• **About this exercise**: How many lines in the entries below contain "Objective"? Answer with the number only.
-*-*-
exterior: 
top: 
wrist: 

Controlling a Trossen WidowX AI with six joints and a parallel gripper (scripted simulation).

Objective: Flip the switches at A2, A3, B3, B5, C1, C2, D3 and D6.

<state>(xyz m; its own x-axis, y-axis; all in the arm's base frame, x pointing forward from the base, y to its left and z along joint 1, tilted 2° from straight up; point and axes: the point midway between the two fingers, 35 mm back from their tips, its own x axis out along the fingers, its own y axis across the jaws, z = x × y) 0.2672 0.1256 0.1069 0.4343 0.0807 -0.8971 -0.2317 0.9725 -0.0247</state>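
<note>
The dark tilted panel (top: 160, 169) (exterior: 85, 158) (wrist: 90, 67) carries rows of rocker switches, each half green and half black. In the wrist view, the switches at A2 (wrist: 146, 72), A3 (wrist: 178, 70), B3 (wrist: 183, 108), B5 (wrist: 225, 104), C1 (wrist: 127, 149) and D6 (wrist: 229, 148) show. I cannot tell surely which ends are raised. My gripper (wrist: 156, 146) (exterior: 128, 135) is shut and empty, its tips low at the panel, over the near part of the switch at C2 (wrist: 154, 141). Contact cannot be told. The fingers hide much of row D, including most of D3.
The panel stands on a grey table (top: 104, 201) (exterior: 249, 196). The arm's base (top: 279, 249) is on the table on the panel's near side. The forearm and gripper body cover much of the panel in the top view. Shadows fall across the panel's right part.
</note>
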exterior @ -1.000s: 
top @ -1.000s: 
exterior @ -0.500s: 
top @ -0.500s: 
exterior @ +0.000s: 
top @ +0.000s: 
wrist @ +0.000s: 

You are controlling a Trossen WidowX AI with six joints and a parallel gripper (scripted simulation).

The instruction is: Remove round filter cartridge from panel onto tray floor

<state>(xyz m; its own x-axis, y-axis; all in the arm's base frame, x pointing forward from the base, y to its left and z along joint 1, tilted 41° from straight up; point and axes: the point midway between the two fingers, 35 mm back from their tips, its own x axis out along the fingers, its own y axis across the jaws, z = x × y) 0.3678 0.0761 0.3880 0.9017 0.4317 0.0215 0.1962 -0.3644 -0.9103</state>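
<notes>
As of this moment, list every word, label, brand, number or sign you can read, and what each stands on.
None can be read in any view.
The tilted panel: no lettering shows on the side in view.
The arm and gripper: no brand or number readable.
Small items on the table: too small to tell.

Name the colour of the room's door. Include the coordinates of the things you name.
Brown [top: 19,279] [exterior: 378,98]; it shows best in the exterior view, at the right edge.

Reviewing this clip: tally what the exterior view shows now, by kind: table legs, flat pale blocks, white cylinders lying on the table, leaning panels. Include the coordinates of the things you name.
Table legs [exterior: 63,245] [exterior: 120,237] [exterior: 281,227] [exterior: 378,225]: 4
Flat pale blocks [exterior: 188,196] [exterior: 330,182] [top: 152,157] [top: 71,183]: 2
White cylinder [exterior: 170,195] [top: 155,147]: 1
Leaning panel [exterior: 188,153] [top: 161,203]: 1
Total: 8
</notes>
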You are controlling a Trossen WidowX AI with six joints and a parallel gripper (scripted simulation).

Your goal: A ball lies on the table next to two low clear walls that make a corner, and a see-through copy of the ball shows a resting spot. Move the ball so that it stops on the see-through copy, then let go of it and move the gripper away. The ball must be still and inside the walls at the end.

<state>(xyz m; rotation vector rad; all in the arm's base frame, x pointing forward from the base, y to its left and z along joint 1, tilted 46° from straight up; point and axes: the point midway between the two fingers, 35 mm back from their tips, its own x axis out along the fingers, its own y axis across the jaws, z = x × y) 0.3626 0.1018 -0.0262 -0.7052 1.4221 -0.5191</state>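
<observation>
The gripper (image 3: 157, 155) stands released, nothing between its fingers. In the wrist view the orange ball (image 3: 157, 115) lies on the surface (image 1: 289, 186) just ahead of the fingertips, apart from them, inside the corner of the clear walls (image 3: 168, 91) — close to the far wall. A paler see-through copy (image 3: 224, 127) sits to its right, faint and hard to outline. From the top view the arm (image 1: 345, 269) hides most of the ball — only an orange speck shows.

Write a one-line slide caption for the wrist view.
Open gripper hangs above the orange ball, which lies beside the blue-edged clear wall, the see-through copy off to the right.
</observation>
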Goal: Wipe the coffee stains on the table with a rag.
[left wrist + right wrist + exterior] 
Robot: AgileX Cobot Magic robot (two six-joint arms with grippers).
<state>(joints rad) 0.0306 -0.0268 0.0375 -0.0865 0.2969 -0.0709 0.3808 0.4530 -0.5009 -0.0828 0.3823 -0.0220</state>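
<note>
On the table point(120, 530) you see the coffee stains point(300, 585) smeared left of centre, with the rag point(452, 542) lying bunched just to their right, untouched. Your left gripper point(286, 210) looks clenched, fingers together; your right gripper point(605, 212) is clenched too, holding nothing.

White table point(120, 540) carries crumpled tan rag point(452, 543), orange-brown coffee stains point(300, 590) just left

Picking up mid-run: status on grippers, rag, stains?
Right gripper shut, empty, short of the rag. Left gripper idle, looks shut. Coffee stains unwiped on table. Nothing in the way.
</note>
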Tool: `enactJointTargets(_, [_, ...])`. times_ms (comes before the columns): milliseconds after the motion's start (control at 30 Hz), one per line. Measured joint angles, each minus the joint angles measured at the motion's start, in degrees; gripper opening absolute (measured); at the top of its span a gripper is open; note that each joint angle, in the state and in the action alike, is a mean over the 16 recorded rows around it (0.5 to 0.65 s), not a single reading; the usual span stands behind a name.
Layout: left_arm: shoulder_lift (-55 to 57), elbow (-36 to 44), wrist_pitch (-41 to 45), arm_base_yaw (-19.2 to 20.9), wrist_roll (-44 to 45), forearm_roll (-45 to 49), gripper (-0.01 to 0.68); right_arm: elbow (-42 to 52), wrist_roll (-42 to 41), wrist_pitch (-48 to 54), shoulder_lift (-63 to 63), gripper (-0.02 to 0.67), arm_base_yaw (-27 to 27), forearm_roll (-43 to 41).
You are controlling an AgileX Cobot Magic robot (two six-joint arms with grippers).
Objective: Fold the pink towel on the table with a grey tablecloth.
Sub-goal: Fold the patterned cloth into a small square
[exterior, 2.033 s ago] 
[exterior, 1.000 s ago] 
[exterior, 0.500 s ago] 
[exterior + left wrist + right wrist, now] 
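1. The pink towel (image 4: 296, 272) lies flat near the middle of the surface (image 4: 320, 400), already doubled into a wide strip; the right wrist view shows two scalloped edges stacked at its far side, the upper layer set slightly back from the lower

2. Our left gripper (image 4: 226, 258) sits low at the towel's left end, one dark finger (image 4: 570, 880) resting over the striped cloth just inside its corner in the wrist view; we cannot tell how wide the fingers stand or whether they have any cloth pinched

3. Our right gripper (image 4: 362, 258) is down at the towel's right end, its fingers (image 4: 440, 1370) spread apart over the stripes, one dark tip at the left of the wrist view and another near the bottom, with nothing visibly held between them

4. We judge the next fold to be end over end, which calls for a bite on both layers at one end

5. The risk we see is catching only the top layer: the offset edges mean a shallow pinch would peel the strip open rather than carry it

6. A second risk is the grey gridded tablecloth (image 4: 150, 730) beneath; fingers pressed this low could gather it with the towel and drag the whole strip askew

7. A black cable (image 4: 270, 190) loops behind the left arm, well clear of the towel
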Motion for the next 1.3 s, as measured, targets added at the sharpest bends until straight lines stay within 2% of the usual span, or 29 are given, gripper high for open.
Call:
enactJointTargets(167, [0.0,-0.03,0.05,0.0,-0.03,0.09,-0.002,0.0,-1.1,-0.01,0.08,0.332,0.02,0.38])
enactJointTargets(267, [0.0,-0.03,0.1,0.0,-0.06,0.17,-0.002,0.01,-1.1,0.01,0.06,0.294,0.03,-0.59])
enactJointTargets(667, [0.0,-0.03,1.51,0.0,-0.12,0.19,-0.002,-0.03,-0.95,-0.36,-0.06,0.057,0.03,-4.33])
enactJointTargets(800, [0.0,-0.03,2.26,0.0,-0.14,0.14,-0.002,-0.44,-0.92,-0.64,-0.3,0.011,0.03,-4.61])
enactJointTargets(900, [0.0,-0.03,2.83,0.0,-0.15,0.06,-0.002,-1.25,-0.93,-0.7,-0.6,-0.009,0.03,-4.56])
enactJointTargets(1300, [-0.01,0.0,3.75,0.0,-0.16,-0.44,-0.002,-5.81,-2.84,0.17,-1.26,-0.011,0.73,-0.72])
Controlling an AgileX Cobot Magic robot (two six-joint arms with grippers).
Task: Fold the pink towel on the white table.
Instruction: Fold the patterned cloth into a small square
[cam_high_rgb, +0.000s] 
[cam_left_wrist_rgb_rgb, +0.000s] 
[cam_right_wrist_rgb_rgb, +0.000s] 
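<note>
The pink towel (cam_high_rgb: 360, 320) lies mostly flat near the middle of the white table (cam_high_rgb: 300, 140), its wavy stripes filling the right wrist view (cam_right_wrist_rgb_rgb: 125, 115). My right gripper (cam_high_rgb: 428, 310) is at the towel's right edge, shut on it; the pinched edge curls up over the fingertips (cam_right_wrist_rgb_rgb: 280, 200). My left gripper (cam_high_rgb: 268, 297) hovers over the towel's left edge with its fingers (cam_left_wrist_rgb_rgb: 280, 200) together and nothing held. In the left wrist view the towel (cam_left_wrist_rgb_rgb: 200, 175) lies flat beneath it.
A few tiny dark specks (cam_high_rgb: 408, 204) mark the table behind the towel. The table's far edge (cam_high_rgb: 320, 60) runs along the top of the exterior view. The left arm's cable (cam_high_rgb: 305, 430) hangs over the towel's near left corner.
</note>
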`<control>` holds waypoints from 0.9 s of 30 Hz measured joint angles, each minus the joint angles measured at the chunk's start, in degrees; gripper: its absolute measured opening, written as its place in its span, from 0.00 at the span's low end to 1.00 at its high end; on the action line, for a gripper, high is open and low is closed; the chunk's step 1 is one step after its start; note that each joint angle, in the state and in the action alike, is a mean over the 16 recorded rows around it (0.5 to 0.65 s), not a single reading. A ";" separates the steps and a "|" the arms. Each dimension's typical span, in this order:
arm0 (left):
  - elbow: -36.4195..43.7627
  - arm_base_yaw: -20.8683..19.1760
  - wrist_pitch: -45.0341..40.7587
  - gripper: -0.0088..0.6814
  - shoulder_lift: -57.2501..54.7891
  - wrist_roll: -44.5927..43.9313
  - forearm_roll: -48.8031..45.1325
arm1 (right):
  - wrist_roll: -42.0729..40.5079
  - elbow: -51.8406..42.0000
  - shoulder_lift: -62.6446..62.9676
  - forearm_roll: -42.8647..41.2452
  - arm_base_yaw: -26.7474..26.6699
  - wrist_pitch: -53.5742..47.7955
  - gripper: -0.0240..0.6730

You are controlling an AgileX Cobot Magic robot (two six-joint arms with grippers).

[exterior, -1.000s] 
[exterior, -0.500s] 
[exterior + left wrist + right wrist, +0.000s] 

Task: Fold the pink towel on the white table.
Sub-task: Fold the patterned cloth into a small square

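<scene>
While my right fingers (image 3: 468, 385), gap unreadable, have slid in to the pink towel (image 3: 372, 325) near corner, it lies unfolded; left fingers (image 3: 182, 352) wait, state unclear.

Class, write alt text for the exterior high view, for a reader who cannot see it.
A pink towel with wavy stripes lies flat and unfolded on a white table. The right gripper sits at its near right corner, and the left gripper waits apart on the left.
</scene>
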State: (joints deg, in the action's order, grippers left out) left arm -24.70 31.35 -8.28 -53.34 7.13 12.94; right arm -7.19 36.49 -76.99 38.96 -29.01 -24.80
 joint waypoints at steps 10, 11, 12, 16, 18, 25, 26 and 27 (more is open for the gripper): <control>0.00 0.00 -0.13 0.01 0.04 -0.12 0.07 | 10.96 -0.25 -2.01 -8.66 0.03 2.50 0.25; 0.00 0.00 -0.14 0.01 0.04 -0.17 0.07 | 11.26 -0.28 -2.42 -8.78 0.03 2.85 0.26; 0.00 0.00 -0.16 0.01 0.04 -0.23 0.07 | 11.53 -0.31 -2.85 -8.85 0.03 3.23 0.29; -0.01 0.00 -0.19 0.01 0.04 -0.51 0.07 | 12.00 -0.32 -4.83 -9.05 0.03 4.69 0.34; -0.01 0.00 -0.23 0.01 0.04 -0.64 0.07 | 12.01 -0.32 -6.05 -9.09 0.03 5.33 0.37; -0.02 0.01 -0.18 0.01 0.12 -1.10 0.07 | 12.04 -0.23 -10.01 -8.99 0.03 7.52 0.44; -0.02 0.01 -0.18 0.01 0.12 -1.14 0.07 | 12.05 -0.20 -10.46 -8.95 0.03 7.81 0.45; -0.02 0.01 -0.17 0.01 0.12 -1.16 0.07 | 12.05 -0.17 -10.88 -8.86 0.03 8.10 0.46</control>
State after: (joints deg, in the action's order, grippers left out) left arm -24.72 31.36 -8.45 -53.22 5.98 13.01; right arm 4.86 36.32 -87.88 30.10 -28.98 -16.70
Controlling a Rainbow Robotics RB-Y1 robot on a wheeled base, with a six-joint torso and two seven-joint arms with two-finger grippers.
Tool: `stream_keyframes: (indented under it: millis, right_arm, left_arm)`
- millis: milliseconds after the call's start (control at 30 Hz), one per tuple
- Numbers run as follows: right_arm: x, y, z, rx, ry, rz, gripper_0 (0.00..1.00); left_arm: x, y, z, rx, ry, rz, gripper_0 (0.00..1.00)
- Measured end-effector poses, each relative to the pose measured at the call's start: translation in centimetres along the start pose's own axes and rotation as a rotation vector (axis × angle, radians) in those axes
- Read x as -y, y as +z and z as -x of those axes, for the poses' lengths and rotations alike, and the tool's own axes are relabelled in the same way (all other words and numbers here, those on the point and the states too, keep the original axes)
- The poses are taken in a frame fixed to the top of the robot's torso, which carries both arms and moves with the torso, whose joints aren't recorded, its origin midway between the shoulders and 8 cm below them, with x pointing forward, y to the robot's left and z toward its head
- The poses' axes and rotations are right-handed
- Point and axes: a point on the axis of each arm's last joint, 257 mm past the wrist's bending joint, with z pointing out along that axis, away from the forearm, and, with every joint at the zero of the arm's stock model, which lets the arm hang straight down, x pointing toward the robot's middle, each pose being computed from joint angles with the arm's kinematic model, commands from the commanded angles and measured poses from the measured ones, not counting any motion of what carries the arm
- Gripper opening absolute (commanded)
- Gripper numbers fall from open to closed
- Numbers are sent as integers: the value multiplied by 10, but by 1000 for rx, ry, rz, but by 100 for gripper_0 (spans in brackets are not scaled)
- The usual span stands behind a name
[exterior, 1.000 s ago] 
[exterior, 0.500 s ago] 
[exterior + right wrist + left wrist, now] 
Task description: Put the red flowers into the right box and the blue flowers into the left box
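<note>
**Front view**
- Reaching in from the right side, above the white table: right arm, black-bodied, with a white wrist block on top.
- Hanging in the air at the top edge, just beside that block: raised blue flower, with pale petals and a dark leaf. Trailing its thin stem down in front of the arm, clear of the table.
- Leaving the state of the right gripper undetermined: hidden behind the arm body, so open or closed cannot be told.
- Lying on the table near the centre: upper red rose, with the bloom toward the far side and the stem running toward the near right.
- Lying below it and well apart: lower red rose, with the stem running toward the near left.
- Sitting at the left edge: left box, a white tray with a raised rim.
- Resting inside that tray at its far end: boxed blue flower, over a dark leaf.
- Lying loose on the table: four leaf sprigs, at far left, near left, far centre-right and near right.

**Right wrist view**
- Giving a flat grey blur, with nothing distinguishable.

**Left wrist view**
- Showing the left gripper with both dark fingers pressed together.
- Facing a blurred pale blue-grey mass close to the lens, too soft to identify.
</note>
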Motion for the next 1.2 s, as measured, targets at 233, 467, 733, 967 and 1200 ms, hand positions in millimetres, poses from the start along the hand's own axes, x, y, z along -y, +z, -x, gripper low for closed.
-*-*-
• **Written answer**: 2